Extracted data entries
:::::

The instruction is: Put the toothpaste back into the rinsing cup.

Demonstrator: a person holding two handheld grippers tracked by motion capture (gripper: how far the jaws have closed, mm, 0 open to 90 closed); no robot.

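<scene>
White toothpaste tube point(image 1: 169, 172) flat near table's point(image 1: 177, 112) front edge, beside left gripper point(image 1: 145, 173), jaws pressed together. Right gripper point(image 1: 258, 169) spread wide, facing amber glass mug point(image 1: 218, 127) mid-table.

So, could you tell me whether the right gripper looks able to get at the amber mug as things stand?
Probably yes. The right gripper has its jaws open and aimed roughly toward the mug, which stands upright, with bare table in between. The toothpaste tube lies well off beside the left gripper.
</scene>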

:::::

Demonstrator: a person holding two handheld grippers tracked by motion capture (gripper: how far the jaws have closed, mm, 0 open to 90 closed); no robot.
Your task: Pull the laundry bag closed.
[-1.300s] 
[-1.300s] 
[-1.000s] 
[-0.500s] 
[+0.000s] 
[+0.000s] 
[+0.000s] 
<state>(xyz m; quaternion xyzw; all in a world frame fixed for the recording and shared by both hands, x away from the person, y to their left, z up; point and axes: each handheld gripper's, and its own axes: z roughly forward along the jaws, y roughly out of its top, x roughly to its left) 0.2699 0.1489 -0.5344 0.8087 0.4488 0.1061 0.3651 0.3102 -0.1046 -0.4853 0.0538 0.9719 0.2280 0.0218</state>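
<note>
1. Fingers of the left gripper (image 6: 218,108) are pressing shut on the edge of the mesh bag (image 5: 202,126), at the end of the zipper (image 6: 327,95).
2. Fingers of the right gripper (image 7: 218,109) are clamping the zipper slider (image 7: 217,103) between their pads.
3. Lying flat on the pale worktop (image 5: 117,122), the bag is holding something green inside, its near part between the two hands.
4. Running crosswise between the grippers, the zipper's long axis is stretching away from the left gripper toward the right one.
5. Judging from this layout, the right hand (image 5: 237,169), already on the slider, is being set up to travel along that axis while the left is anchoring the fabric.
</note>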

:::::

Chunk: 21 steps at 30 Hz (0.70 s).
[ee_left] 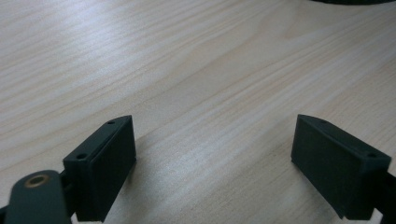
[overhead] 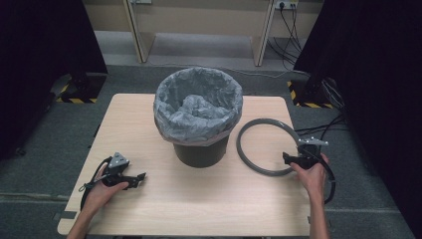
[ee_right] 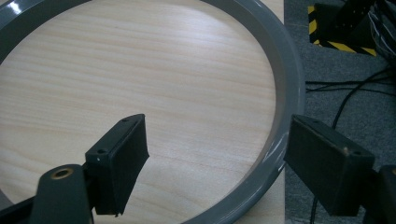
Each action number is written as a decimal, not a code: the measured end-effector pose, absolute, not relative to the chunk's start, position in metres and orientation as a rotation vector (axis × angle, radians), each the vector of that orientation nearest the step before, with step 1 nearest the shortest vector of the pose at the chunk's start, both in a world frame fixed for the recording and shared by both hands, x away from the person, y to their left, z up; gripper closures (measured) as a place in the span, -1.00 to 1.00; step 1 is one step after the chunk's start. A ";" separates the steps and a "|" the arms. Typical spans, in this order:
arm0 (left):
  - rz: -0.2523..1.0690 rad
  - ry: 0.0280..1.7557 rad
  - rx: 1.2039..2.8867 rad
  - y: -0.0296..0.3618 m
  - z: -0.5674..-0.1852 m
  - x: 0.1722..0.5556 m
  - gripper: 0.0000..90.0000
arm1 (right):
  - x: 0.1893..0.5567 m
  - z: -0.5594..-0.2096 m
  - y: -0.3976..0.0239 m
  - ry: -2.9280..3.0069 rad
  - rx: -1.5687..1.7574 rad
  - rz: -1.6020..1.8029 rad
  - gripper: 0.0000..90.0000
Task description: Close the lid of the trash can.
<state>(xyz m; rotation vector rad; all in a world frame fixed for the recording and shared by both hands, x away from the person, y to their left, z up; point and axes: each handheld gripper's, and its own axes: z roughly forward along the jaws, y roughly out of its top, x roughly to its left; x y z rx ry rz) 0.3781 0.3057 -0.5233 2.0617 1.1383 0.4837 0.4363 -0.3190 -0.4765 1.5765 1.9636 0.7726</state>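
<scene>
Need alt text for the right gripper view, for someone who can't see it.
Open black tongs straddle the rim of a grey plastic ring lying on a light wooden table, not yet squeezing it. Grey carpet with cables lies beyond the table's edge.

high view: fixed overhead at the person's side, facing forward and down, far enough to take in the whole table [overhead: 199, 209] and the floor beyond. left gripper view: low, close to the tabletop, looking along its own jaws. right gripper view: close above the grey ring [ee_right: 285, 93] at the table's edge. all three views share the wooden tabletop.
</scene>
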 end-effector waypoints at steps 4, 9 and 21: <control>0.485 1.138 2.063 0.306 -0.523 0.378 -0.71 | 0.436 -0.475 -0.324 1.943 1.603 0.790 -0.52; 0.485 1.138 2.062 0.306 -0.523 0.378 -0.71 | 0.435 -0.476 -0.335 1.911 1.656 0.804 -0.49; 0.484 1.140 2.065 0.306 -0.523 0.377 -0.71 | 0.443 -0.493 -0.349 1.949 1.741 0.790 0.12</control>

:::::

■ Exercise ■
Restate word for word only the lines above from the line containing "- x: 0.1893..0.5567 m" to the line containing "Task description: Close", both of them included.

■ Task response ■
  - x: 0.1893..0.5567 m
  - z: -0.5594..-0.2096 m
  - y: -0.3976..0.0239 m
  - ry: -2.9280..3.0069 rad
  - rx: -1.5687..1.7574 rad
  - rz: -1.6020..1.8029 rad
  - gripper: 0.0000..90.0000
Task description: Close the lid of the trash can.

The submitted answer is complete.